[[ DATASET CONTENT, beginning ]]

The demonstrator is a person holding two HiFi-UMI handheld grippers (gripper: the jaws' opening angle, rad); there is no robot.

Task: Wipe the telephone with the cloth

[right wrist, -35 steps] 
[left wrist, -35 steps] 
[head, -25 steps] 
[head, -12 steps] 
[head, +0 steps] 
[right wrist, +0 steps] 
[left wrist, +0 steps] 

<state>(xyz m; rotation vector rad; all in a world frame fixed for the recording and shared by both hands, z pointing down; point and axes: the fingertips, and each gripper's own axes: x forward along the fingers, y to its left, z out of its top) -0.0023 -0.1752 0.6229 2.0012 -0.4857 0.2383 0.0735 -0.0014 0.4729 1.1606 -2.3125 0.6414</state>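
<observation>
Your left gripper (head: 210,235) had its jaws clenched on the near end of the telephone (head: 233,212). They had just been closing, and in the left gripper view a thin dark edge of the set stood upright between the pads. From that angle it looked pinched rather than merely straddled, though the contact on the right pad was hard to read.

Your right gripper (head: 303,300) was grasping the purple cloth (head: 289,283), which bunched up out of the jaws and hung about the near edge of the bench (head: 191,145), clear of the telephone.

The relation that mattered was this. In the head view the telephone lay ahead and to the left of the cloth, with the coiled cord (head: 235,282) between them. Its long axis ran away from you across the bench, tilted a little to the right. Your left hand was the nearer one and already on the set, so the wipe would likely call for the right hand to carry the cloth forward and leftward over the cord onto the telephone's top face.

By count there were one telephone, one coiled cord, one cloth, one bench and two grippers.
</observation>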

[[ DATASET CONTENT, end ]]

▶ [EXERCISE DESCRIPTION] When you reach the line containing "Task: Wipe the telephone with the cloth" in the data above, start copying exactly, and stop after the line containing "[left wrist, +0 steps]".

▶ [TASK SOLUTION]
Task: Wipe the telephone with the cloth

[right wrist, -35 steps] 
[left wrist, -35 steps] 
[head, -25 steps] 
[head, -12 steps] 
[head, +0 steps] 
[right wrist, +0 steps] 
[left wrist, +0 steps] 

Nothing else is required to complete this exercise.